Cottonmouth vs copperhead: Here's why this unusual snake battle is one for the books

Dla naukowca, który bada węże, oglądanie bitwy między dwoma rywalami węża sprawia, że jest to bardzo dobry dzień. Takie zachowanie jest rzadko spotykane, więc ekolog dzikiej przyrody dr Dave Steen był naturalnie podekscytowany, gdy otrzymał ostatnio materiał filmowy przedstawiający dwa pojedynkujące się żmije. A poziom podekscytowania wzrósł jeszcze bardziej, gdy zdał sobie sprawę, że węże należały do dwóch różnych gatunków…

Scena walki została uchwycona na kamerze w Snowball, Arkansas przez naukowca obywatelskiego Dawn Kelly, który pracuje teraz ze Steenem nad naukowym manuskryptem opisującym to wydarzenie. Jeśli chodzi o skręcanie się walczących, patrzysz na Agkistrodon piscivorus (który ma wiele wspólnych nazw, w tym cottonmouth) i Agkistrodon contortrix, znany jako copperhead. Oba zwierzęta należą do rodziny żmijowatych.

„Walka między żmijami to coś, co zawsze chciałem zobaczyć na własne oczy w terenie; to coś w rodzaju świętego Graala zachowań węży dla ludzi, którzy doceniają węże w ich dzikim środowisku”, mówi Steen.

Wiele węży angażuje się w tego typu mecze zapaśnicze by rywalizować o samice w sezonie rozrodczym, ale fakt, że wideo Kelly’ego pokazuje walkę międzygatunkową – czyli walkę z udziałem różnych gatunków – dodaje kolejny poziom zainteresowania. W rzeczywistości, może to być pierwszy dowód na takie zachowanie kiedykolwiek zarejestrowane wśród żmij, według Steena. „Nie tylko jest to ładne do oglądania, ale rodzi wszelkiego rodzaju interesujące pytania dotyczące tego, co dzieje się między tymi dwoma zwierzętami”, dodaje. „Jestem ciekaw, o jaki gatunek węża rywalizują. Może jest tam samica każdego z nich, ukryta w trawie. My po prostu nie wiemy.”

Takie walki węży są tak rzadko widziane, w rzeczywistości, że ci, którzy mają szczęście być ich świadkami, czasami mylą zachowania z godami. Kiedy dwa czarne mamby zostały sfilmowane w walce o dominację w Parku Narodowym Kruger w RPA w zeszłym roku, wideo wywołało wiele dyskusji w mediach społecznościowych.

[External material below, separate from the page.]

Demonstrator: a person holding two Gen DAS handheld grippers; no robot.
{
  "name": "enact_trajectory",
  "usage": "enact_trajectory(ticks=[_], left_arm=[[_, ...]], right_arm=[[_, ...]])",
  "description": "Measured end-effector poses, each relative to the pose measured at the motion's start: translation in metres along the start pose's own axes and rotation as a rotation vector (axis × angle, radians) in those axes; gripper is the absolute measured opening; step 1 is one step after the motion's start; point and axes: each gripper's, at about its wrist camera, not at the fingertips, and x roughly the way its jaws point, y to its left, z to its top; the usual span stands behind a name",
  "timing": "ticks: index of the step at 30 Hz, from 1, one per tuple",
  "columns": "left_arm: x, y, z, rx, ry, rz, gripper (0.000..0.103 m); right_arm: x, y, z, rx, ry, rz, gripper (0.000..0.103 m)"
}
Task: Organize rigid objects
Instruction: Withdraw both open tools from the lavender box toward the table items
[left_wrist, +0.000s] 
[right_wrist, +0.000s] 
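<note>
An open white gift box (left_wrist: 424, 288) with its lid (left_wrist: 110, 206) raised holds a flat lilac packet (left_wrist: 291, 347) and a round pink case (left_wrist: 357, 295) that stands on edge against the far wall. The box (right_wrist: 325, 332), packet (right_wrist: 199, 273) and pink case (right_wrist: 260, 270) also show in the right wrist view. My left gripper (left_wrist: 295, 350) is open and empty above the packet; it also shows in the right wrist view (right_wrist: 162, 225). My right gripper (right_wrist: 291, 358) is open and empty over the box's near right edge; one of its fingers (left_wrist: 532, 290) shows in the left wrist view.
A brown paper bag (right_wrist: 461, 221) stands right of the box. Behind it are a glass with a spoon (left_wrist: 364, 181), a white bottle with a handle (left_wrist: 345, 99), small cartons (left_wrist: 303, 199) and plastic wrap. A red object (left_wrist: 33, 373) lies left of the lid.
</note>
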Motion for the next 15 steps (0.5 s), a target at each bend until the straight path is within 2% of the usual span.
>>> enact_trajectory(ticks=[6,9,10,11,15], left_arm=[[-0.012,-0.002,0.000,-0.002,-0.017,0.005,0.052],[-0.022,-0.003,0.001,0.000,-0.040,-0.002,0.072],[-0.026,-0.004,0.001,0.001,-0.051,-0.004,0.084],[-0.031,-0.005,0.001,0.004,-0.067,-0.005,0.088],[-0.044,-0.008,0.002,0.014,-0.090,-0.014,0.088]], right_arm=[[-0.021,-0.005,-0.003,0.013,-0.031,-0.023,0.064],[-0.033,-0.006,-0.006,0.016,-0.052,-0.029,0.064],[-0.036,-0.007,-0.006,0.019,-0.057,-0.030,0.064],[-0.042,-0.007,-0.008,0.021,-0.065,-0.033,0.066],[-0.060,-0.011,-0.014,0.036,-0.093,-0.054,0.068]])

Jak żmije w wideo Kelly’ego, te mamby były rywalami samców konkurujących o samicę. W wielu gatunkach węży samice robią sobie przerwę, gdy są w ciąży, i nie są w stanie rozmnażać się ponownie przez jakiś czas – więc partner, który jest gotowy i chętny do rozmnażania, jest nagrodą, o którą warto walczyć.

„Czasami samice mogą reagować na zaloty w sposób, który wygląda jak walka, ale duży rozmiar tych węży (wskazujący na samce) i przedłużający się mecz zapaśniczy sugeruje, że rzeczywiście patrzymy na walkę samców”, mówi Steen o klipie żmii.

Walka nie wygląda na szczególnie okrutną, a to dlatego, że jest to bardziej o brawurze niż zamiar zabić. W naturze, walka, która niesie ze sobą wysokie ryzyko poważnych obrażeń lub śmierci, jest zazwyczaj jedną z tych, których należy unikać, a ta forma „zrytualizowanej” walki ma raczej na celu pokazanie przeciwnikowi swojej siły i wytrzymałości.

Ale być może najbardziej ekscytującą rzeczą w tym rzadkim klipie jest to, że pokazuje on naukę obywatelską w akcji. Bez miłośników dzikiej przyrody, takich jak Kelly, dzielących się swoimi ciekawymi znaleziskami z ekspertami, naukowcy przegapiliby bogactwo ważnej wiedzy. Nadal musimy się wiele nauczyć o rytuałach zalotów wielu gatunków węży, w tym wężów, a ten klip to tylko jeden mały element większej układanki.

„Jest tylko tylu tradycyjnych naukowców do obejścia. Poprzez wzmocnienie pozycji naukowców-obywateli możemy sprawić, że o wiele więcej osób będzie patrzyło na naturę, myślało o tym, co widzi i współpracowało ze sobą, abyśmy mogli lepiej zrozumieć świat przyrody wokół nas”, mówi Steen.

Górne zdjęcie nagłówka: Stephen Durrenberger, Flickr

.

Dodaj komentarz

Twój adres e-mail nie zostanie opublikowany.